» EXERCISE REQUIREMENTS: Transcribe the lines from the start of the data below through the line with "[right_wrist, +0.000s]", word for word and nothing more.

» DATA RECORDS:
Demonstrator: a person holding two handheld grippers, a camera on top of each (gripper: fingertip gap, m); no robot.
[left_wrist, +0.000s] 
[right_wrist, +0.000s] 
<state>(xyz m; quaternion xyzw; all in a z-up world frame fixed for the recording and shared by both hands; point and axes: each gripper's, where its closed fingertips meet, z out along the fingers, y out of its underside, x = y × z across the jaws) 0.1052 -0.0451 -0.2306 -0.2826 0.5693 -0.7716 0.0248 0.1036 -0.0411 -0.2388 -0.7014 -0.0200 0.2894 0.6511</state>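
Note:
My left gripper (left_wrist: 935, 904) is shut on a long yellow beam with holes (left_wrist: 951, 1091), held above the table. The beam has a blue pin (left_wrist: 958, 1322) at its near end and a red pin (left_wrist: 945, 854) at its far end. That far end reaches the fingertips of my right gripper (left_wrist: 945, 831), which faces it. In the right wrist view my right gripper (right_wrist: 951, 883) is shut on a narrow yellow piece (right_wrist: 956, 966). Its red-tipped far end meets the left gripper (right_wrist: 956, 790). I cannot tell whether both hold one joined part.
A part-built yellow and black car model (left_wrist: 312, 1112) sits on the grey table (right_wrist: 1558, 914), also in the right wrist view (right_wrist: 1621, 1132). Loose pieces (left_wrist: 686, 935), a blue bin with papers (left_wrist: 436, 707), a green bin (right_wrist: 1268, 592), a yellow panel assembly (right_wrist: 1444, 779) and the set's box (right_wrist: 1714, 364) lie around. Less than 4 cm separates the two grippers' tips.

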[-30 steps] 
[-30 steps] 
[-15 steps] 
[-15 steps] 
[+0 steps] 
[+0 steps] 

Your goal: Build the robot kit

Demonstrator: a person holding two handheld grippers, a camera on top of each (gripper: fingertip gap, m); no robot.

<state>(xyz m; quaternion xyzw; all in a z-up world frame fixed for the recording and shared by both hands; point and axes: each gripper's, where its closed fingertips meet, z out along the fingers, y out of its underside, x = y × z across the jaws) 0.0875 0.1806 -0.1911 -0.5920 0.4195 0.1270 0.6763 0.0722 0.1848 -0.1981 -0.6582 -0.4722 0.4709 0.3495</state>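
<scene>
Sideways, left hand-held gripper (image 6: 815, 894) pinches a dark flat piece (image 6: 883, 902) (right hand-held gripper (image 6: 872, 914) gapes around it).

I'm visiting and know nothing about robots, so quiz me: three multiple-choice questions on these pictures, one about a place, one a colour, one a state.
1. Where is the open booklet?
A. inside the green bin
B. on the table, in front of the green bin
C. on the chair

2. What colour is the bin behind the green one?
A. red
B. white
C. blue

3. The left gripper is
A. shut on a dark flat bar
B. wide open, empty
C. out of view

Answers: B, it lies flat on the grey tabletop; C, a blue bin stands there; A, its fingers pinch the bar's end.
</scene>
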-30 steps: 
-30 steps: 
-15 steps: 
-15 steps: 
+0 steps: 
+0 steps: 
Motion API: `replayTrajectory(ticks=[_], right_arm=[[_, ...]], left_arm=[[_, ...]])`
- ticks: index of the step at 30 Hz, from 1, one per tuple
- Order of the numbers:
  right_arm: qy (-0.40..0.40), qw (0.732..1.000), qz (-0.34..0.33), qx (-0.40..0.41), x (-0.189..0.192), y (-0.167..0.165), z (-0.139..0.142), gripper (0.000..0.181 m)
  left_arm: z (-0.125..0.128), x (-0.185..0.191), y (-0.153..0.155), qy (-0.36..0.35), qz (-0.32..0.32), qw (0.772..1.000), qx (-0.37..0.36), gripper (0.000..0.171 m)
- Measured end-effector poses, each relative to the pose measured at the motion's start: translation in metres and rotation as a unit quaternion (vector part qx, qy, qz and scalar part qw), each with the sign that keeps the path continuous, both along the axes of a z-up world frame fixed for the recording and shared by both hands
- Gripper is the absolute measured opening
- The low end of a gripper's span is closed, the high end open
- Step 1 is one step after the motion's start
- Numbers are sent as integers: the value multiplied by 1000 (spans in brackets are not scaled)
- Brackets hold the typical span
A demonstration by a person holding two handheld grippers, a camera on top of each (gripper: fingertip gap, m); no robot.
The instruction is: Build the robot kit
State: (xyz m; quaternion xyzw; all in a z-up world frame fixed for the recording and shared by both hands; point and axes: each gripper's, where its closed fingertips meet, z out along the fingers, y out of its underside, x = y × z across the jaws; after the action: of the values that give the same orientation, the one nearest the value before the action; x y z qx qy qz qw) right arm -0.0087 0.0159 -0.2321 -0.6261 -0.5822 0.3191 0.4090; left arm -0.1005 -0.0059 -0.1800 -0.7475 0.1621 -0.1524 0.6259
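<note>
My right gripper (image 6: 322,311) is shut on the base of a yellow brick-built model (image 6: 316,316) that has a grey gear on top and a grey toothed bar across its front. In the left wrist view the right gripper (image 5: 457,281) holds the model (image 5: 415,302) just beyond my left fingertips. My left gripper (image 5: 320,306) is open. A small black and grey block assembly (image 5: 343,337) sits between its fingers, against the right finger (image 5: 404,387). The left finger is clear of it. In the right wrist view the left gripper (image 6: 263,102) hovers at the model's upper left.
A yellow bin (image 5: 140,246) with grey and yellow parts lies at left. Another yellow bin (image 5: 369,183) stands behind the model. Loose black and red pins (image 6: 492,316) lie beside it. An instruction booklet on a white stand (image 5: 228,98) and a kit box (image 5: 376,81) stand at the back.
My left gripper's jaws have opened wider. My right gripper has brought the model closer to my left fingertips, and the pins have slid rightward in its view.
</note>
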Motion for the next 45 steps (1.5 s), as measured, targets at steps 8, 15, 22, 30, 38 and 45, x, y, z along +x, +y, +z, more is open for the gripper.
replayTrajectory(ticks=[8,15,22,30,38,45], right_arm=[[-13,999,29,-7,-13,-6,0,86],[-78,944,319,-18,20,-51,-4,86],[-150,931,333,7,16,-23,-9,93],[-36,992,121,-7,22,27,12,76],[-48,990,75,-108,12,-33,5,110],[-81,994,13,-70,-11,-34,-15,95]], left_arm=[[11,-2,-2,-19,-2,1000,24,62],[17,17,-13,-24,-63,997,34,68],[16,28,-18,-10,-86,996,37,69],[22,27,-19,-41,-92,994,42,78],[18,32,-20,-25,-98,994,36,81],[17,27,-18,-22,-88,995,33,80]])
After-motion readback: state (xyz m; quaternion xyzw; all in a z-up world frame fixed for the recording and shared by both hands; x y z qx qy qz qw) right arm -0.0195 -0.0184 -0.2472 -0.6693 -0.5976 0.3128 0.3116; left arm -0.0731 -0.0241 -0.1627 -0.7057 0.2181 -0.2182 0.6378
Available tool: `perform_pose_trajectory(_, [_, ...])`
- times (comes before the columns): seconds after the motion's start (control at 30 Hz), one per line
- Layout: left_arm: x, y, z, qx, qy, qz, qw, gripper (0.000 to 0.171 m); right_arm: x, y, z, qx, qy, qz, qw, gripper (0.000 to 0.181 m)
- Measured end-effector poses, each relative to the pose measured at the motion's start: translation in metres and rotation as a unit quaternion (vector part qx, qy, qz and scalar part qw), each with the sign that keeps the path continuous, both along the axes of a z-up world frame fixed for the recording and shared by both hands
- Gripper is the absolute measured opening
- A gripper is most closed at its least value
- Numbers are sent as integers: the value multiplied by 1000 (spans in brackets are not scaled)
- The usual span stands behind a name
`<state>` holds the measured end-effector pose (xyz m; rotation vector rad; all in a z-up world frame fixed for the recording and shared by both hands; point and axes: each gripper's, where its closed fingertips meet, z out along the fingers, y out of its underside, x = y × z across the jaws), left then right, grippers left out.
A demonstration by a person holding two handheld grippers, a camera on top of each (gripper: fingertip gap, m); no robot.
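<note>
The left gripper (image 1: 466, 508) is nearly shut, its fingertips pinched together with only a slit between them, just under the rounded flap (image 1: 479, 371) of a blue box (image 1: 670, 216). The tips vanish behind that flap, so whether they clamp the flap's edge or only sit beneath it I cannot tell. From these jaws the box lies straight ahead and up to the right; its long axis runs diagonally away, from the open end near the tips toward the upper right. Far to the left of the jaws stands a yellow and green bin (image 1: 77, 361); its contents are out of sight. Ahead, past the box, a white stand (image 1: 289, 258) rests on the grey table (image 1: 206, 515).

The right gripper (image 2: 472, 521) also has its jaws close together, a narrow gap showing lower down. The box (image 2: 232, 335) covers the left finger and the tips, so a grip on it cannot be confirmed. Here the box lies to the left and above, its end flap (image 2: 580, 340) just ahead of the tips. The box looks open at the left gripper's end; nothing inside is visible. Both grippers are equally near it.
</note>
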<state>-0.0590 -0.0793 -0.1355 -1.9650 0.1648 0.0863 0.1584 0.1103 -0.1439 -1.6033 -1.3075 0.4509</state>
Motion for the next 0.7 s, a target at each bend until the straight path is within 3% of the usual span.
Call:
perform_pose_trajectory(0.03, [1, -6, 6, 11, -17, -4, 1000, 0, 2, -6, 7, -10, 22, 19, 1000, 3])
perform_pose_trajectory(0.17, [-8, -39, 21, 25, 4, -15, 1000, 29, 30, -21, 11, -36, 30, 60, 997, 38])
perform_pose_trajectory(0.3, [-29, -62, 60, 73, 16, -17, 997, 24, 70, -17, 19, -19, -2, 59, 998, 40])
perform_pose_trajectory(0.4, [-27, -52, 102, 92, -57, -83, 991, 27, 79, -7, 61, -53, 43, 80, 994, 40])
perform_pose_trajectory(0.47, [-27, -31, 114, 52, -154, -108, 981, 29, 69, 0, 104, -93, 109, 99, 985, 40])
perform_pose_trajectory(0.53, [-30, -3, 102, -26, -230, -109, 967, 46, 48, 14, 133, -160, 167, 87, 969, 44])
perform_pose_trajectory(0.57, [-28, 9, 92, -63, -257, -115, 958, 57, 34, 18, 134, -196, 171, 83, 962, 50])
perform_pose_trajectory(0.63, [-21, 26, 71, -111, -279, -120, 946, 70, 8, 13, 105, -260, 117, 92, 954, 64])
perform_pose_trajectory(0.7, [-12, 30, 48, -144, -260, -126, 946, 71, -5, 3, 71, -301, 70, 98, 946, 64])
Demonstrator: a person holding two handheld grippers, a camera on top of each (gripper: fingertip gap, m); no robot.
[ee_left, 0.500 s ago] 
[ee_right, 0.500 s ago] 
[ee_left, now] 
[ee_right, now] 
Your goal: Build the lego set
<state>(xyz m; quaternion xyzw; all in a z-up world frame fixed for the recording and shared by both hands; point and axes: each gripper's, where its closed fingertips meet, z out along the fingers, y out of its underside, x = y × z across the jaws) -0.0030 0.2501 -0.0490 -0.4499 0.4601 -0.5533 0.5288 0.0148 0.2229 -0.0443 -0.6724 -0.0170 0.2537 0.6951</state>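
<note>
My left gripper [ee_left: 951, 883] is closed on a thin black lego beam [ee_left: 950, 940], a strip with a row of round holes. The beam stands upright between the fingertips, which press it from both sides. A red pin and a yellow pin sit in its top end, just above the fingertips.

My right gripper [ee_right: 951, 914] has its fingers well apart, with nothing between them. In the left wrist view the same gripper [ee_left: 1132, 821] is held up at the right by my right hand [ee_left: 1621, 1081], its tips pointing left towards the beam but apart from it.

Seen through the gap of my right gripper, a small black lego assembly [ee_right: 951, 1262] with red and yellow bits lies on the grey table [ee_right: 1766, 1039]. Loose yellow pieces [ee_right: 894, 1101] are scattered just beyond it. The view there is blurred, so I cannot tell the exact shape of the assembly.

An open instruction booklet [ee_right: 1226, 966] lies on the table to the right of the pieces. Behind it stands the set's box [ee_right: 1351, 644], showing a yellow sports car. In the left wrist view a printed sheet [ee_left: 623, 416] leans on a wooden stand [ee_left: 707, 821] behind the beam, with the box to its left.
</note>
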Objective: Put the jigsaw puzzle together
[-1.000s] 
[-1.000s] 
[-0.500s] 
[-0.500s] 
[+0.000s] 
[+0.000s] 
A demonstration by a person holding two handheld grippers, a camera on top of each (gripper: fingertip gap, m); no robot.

» SOLVED EXERCISE:
Demonstrator: a person holding two handheld grippers, a camera on top of each (gripper: fingertip gap, m); no robot.
[left_wrist, +0.000s] 
[right_wrist, +0.000s] 

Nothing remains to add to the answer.